Insufficient perfusion of renal blood flow, caused by increased aldosterone and ADH. At this time, for fluid resuscitation, the use of dopamine and myelin diuretics [furosemide (furosemide)] will not increase the amount of urine.

4. refractory hypoxemia and hypercapnia

Because mechanical ventilation can not provide enough alveolar ventilation, and the arterial oxygen partial pressure is reduced, CO2 retention.

After the ventral decompression, the above changes can be quickly reversed.

Diagnostic criteria

1. According to the criteria for diagnosis of intra-abdominal pressure

There is no consensus on the extent to which intra-abdominal pressure rises to ACS, and the compliance individuals are different due to the acute increase in intra-abdominal pressure.

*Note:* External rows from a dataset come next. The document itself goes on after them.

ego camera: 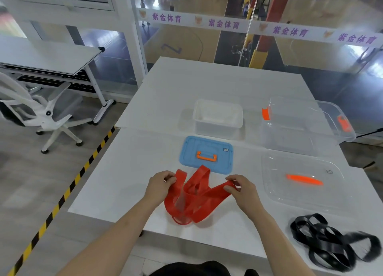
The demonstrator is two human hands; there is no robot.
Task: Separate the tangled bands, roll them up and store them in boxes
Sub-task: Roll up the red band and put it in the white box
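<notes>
On the table [207,85], left hand [160,184] and right hand [241,187] pinch the tangled red band [192,199]; black bands [329,240] untouched, boxes [217,118] empty, nothing rolled yet

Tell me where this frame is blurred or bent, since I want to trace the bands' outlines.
Head view: the red band gripped by the left hand and right hand is fairly sharp; the black band smears at its right end; wide-angle distortion bows the table edges; reflections wash the glass wall.

Tangled red bands [192,197] loop near the front edge of the surface [145,172]. The black bands [329,244] lie heaped at its front-right corner. The white box [215,130] and clear box [290,139] stand open farther back.
</notes>
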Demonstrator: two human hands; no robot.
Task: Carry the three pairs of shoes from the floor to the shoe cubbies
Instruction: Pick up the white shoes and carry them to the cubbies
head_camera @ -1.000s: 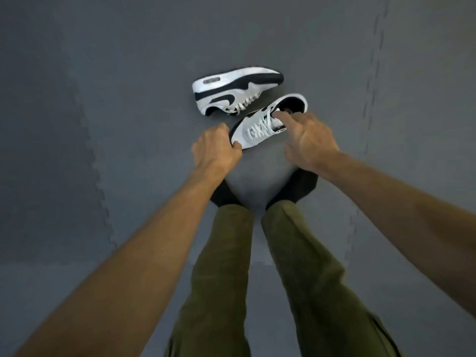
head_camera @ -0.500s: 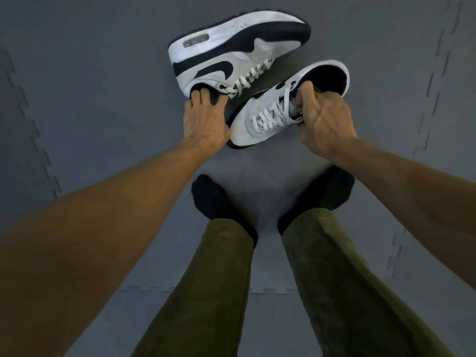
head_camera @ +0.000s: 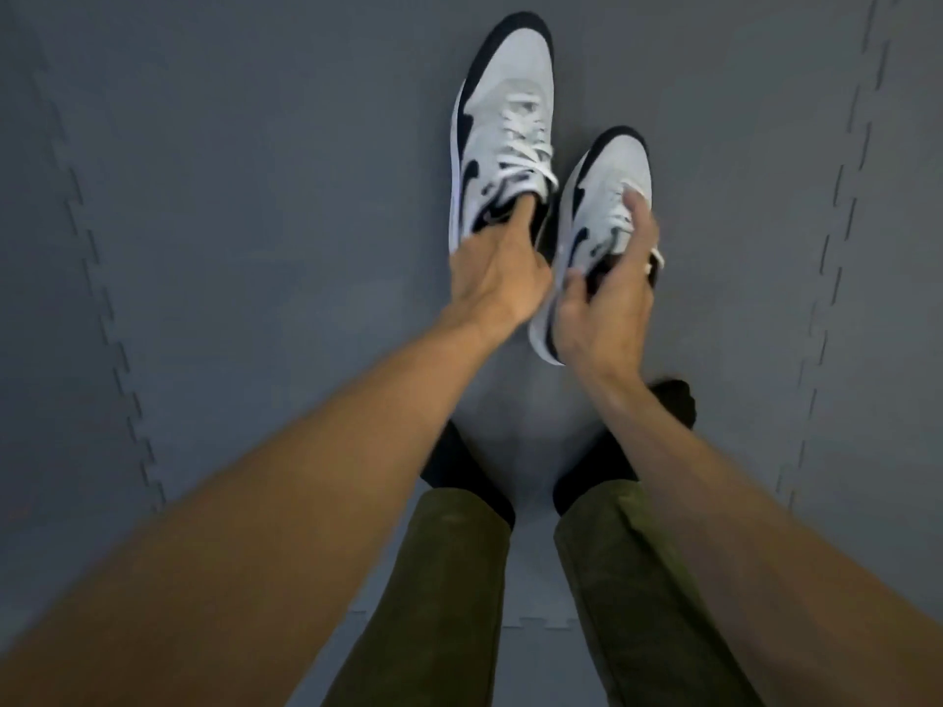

According to the available data, the intra-abdominal pressure can be graded as follows: mild increase of 1.33 ~ 2.67 kPa (10 ~ 20 mmHg), when the time is short, the systemic condition is good, can compensate, no obvious clinical symptoms; moderate rise The height is 2.67 ~ 5.33kPa (20 ~ 40mmHg), the body has been decompensated; severely increased 5.33kPa (40mmHg), the body has developed serious physiological disorders.

At present, most surgeons comprehensively analyze the diagnosis of abdominal compartment syndrome based on clinical manifestations.

2. According to the criteria for clinical characteristics diagnosis

(1) History: Hemorrhagic, septic shock, sufficient fluid input (>12000ml).

(2) Abdominal signs: high abdominal abdomen, high abdominal wall tension; high edema of the intestines, expansion can not be repaid, forced return to lead to heart, lung, kidney dysfunction; open decompression can be seen in the high degree of edema of the intestine, gushing out of the incision In addition, heart, lung and kidney dysfunction are reversed.

(3) Organ function: heart rate increased and/or blood pressure decreased; respiratory rate increased, peak inspiratory pressure increased > 8.34 kPa (85 cm H20), hypoxemia; oliguria or no urine, with diuretic drug ineffective.

The medical history is necessary, the abdominal signs are the first one, and the organ dysfunction is complete, and the diagnosis can be diagnosed as ACS.